I concede however that I might be biased with regard to this film as I have been in love with the main trio of actresses in this film ever since first seeing it: Amy Irving (after being the only survivor of Carrie I often wonder if she relished the chance to play havoc with telekinetic powers herself in this one!), Carrie Snodgress as Hester (her wonderful getting-to-know-you scene with Irving's Gillian is both cheesy and sincerely wonderful at the same time: playing in the park, playing Pong on their television and having a great ice cream and topping mid-day snack that I am still incredibly envious of, and which always makes me hungry!) and Fiona Lewis as Robin's substitute doctor-confidant-lover.

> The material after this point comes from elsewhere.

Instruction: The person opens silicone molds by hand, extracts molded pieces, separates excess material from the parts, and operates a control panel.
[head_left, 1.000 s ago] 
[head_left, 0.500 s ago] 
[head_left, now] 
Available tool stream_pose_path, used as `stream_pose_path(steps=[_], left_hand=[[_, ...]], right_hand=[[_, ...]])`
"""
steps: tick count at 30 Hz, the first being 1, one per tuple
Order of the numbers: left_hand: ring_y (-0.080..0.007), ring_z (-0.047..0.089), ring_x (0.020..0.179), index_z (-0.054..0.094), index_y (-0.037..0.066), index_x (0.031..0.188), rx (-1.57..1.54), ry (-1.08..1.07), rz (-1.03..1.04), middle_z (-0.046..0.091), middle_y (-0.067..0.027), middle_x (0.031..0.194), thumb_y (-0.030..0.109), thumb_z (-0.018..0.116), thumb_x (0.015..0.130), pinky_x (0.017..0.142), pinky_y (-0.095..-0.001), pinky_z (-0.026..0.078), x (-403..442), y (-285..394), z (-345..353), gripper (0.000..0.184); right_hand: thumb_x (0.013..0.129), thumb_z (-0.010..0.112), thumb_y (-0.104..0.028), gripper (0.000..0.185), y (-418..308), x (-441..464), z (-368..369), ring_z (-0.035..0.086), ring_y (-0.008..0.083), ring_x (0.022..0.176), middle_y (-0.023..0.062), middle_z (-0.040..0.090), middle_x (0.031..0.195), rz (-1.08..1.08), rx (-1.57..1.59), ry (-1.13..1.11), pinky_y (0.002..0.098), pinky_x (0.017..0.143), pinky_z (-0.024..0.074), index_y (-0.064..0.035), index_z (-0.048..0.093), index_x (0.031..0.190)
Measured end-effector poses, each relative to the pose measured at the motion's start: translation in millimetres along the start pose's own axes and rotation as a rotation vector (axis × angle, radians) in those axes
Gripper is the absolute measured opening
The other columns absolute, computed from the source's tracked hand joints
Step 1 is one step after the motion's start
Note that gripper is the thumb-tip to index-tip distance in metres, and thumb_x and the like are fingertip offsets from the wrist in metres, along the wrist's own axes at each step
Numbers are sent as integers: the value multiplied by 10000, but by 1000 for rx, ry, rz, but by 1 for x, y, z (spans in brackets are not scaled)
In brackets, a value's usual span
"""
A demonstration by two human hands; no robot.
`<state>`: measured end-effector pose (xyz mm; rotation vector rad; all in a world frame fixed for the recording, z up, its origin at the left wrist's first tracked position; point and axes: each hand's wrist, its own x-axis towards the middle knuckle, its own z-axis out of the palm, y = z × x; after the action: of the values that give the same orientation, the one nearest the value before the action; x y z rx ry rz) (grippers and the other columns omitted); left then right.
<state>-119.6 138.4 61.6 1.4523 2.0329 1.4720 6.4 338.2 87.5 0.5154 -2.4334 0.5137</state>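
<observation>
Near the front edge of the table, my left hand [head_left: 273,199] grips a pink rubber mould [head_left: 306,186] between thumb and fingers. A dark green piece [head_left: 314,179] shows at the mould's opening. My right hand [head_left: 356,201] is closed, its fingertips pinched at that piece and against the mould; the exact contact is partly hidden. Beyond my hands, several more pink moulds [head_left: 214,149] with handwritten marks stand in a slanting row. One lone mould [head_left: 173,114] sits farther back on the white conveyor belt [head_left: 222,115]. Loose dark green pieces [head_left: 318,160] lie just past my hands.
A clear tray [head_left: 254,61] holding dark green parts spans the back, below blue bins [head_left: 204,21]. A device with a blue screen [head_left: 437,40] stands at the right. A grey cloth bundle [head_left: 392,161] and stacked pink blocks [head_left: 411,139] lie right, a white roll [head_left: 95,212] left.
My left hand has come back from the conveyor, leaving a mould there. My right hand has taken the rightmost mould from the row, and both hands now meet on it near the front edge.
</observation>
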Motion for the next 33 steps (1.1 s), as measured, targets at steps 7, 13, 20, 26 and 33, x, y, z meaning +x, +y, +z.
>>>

I agree, and in a way it is a shame that the more comedic stuff is confined to the early section of the film with Douglas's character caught up in getaway antics. The only real flaw I can find in the film is that there are not too many of those kinds of scenes in the later stages of the picture (in a darker way the death scenes end up performing that function!) Once the main plot starts up in earnest (and particularly once Hester is out of the picture) the film for understandable reasons becomes darker and more tragic.Randall Maysin wrote:I think it's one of the best examples of "garbage cinema" i've ever seen. there's so many terrible things in it that are like bad movie primal scenes, like the black homeless guy going "HO-LEE SHIT" and dodging cars twice in succession as Kirk Douglas and his pursuers drive after each other down the homeless guy's alleyway. Or the bizarre encouraging patter given to Kirk Douglas by one of the people he ties up. Really delightful.
In a sense the couple in the apartment that Douglas briefly takes hostage early on in the film have no place later in the film, as the film narrows its focus from a wider view (of organisations and politics) down into a claustrophobic focus on only those characters relevant to the climax. From a school, to a specialist psychic institution to a private estate, to a bedroom. That narrowing, increasingly obsessive approach to environment and individual characters can only end in liberating destruction.
But interestingly the film never really plays as funny. There are comedic moments or exchanges but they are almost always brutally and immediately undercut by the seriousness of the situation. For example, in addition to those great quotes described above by Randall Maysin there is also that great walkie-talkie exchange (with great whip-pans between the speakers!) that manages to humanise the faceless henchmen of the evil organisation and is sandwiched between two of the biggest setpieces of the film
Man (on roof): Top Guy 2, this is Top Guy 1. Do you have any coffee left?
Man (on street): Top Guy 1, that is an affirmative. I have got about a cup of lukewarm coffee left. Do you want to negotiate a trade?
Man (on roof): Top Guy 2, I have one Hershey bar to trade.
Man (on street): Top Guy 1, I read you. Is that with or without almonds?
Man (in car across the street): Alright Asshole 1 and Asshole 2. Stop cluttering up this frequency.